Pick out the lines below with "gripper" and list them.
╔══
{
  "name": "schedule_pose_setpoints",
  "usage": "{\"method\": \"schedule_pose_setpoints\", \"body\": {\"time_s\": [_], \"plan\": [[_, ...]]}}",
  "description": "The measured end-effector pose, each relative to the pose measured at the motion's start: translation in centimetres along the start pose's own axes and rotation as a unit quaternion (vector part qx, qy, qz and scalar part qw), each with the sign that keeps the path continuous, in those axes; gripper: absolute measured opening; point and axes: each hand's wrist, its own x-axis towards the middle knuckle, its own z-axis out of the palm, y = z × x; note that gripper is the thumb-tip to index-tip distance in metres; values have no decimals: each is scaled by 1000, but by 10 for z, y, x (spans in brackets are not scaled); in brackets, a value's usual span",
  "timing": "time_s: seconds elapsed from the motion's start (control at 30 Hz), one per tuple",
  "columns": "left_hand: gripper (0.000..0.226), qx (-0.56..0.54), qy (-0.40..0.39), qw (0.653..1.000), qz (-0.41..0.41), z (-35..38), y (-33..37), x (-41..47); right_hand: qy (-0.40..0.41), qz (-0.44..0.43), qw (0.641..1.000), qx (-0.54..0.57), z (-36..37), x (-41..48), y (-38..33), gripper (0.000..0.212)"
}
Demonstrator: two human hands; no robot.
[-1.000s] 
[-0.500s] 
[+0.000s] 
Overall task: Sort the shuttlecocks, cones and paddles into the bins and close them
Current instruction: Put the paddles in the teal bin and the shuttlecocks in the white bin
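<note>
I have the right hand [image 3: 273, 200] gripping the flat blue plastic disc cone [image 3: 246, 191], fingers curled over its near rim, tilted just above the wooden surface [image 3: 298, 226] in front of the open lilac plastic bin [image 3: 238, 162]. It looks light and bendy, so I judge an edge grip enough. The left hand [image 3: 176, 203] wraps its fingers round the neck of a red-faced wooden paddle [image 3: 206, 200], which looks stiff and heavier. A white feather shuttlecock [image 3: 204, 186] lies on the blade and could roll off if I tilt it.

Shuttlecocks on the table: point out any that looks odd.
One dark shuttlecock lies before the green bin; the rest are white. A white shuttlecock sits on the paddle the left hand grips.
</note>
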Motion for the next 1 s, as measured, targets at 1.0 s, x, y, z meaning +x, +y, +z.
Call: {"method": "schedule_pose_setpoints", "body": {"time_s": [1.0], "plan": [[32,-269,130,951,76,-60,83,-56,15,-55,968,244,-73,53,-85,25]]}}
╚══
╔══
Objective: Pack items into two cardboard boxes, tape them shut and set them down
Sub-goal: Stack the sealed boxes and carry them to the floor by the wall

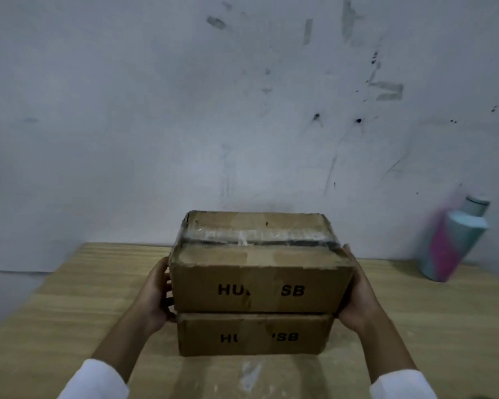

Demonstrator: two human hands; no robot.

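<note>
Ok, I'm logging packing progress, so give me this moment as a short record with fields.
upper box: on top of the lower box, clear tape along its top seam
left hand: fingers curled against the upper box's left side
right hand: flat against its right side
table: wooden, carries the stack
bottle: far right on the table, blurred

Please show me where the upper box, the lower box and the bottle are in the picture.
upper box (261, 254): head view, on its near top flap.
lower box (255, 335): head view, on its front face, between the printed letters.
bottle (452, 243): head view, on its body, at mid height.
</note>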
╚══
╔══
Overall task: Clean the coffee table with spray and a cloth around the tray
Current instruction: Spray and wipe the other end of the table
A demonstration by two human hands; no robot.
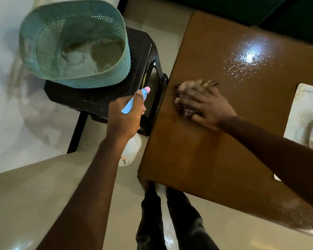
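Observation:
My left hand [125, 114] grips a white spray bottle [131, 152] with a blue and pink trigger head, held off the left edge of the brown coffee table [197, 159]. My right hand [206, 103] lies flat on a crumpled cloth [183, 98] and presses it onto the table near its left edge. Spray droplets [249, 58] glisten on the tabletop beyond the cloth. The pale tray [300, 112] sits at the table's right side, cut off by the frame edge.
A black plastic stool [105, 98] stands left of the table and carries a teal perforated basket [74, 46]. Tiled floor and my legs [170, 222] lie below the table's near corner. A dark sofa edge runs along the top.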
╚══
[Solved exercise]
  "description": "The measured end-effector pose, each relative to the pose measured at the motion's start: translation in centimetres along the start pose's own axes and rotation as a unit quaternion (vector part qx, qy, qz and scalar part qw), each with the sign that keeps the path continuous, in those axes; gripper: absolute measured opening; point and axes: each hand's wrist, its own x-axis towards the middle knuckle, its own z-axis out of the palm, y = z × x; note that gripper is the thumb-tip to index-tip distance in metres; values have no decimals: each is scaled by 1000, but by 10 for z, y, x (spans in brackets are not scaled); in brackets, a value's usual span",
  "columns": "left_hand: gripper (0.000..0.226), qx (-0.56..0.54), qy (-0.40..0.39), qw (0.653..1.000), qz (-0.41..0.41), z (-35..38), y (-33..37), x (-41..47); right_hand: qy (-0.40..0.41), qz (-0.44..0.43), qw (0.641..1.000), qx (-0.54..0.57), z (-36..37), x (-41..48), y (-38..33), gripper (0.000..0.212)"

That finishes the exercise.